**What you have to do:**
Go over the data and copy out each line with "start" in it.

___ Information shown

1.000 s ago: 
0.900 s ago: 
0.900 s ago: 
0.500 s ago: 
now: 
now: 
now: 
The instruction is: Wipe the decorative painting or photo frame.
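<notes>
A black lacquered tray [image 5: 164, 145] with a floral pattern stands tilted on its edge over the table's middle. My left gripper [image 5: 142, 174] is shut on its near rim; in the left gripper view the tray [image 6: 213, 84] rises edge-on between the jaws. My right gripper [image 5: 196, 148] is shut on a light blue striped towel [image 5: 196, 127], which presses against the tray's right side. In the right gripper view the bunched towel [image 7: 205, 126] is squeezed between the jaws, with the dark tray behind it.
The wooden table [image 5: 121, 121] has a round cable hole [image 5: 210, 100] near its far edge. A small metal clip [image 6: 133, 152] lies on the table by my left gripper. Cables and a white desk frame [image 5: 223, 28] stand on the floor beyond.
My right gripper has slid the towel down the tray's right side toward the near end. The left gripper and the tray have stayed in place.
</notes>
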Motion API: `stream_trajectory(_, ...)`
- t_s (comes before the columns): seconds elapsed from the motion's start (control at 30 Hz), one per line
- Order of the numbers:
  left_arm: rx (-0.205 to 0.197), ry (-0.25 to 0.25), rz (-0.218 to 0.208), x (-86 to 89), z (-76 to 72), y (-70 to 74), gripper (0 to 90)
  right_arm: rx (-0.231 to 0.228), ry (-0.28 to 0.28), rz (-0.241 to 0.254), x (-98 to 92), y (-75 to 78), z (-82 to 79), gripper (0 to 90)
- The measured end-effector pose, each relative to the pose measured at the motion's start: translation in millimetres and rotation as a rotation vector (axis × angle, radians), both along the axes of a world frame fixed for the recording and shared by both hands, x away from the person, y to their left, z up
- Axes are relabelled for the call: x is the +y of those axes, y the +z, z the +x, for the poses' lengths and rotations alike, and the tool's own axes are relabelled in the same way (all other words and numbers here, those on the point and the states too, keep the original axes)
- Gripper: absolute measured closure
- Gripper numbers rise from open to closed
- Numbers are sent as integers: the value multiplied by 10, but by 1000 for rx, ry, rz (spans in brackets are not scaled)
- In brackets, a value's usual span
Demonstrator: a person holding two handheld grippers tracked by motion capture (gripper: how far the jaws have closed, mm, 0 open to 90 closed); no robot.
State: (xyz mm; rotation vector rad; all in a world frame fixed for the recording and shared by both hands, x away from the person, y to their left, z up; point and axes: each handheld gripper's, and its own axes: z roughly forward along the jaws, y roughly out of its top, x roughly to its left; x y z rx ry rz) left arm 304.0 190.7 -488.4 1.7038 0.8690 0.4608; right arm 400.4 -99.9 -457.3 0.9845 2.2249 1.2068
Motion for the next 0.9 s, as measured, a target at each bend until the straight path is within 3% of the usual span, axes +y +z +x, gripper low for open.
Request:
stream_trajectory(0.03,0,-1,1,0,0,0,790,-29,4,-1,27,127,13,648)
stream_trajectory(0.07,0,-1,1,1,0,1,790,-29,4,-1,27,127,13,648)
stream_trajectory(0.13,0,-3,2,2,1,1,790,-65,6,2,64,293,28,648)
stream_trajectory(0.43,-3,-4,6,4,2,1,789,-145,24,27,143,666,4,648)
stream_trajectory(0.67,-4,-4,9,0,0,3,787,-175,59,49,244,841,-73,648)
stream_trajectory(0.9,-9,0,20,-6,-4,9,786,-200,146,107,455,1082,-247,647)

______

**Result of the exercise:**
- t_s (comes before the columns): seconds elapsed from the motion's start (control at 30 Hz), one per line
- The measured end-effector pose, each relative to the pose measured at the motion's start: translation in millimetres and rotation as a rotation vector (axis × angle, radians), both along the axes of a world frame fixed for the recording and shared by both hands, x away from the person, y to their left, z up

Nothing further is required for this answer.